About this exercise:
Your job with the data below: print everything from the line that holds "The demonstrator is" down to the line that holds "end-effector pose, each", ends included, exactly, and nothing else.

Data:
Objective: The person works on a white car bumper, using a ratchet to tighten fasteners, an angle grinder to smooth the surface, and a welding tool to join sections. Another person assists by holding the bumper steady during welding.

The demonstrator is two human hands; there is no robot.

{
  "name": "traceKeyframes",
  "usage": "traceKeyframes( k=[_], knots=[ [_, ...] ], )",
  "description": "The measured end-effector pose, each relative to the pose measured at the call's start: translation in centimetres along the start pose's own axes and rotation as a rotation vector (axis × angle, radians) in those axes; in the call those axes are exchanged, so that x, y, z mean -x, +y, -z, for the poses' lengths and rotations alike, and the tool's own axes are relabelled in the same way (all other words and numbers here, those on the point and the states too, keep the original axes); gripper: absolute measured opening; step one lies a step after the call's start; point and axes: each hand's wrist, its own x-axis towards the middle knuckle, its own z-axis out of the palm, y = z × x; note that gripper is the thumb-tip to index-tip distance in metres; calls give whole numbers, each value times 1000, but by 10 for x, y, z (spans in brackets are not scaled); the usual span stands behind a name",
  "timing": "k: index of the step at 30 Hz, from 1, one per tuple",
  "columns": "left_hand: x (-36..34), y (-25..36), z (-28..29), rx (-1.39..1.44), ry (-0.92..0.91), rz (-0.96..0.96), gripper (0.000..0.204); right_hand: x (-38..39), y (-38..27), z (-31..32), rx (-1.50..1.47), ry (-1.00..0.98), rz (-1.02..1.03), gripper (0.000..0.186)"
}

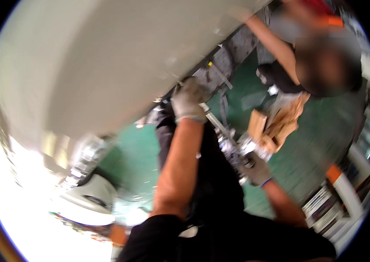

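Note:
A large pale car body panel (115, 52) fills the upper left, its dark lower edge running diagonally. My left hand (189, 99), in a pale glove, is closed at that edge around the upper end of a long metal tool (215, 120), probably a wrench; its fingertips are blurred. My right hand (255, 169), also gloved, is closed on the tool's lower end, over the metal and plastic clutter beside my dark-clad legs (213, 183).
A co-worker's bare arm (272, 43) reaches to the panel at upper right. Cardboard (276, 126) lies on the green floor (132, 166). A white bumper-like part (84, 203) sits at lower left, and equipment (322, 203) with an orange-white post (342, 185) at lower right.

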Motion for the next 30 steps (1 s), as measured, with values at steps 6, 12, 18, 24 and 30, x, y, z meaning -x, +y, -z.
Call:
traceKeyframes(
  k=[6, 12, 18, 24, 30],
  knots=[
    [-5, 0, -7, 49, -68, 144, 18, -8, -37, 23, 34, -88, -28, 57],
    [-17, -8, 8, 82, -113, 211, 26, -99, -124, 29, -141, -250, 109, 46],
    [-8, 7, -5, -129, -25, 209, 21, -123, -181, 39, -152, -346, -50, 40],
    [-21, 2, 18, -144, -104, 278, 23, -97, -175, 39, -2, -229, -1, 49],
    [-39, -12, 14, -143, -28, 31, 6, -49, -2, 18, 83, 61, -47, 62]
  ],
)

Solution:
The demonstrator is two human hands; there is no robot.

{
  "name": "traceKeyframes",
  "usage": "traceKeyframes( k=[_], knots=[ [_, ...] ], )",
  "description": "The measured end-effector pose, each relative to the pose measured at the call's start: translation in centimetres along the start pose's own axes and rotation as a rotation vector (axis × angle, radians) in those axes; in the call those axes are exchanged, so that x, y, z mean -x, +y, -z, for the poses' lengths and rotations alike, and the tool's own axes are relabelled in the same way (all other words and numbers here, those on the point and the states too, keep the original axes); gripper: absolute measured opening; step one lies a step after the call's start; point and axes: each hand's wrist, its own x-axis towards the middle knuckle, its own z-axis out of the palm, y = z × x; note that gripper is the thumb-tip to index-tip distance in metres; calls give whole numbers, each value times 1000, but by 10 for x, y, z (spans in brackets are not scaled); the usual span stands behind a name",

The complete output has now been given.